- [Work order] In the material below, please retype the lines from the very first through the one with "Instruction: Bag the", exactly and without pictures.

- - -

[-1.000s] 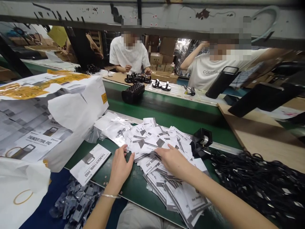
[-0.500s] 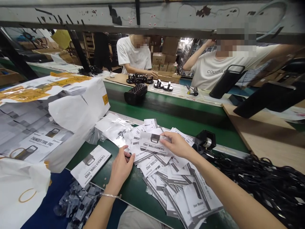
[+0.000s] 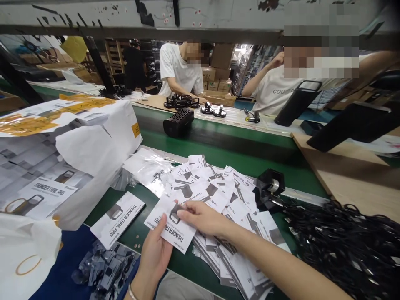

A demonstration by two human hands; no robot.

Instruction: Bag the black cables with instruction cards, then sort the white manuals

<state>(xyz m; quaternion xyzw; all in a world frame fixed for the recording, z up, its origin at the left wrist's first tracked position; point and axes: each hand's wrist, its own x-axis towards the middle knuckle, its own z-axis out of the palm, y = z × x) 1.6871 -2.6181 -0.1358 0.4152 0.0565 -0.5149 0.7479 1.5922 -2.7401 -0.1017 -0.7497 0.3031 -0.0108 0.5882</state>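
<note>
Between my two hands is a white user manual with a dark speaker picture and "THUNDER TRAIL PRO" on it, above the front of the green bench. My left hand grips its left part, thumb on top and the other fingers underneath. With thumb and fingers, my right hand pinches the upper right part. A spread heap of similar manuals lies behind and to the right, partly under my right forearm. Left of my left hand rests a neat stack of manuals.
A torn white paper parcel of manuals stands at left. Small bagged parts lie in front of it, black cables at right. Beyond are a black perforated housing on the green belt and two people in white shirts.
My right hand has brought the manual from the heap toward the front left. My left hand, empty before, now holds the manual's left part as well.
</note>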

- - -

- [Written response]
[-1.000s] 
[-0.500s] 
[+0.000s] 

A demonstration by two human hands; no robot.

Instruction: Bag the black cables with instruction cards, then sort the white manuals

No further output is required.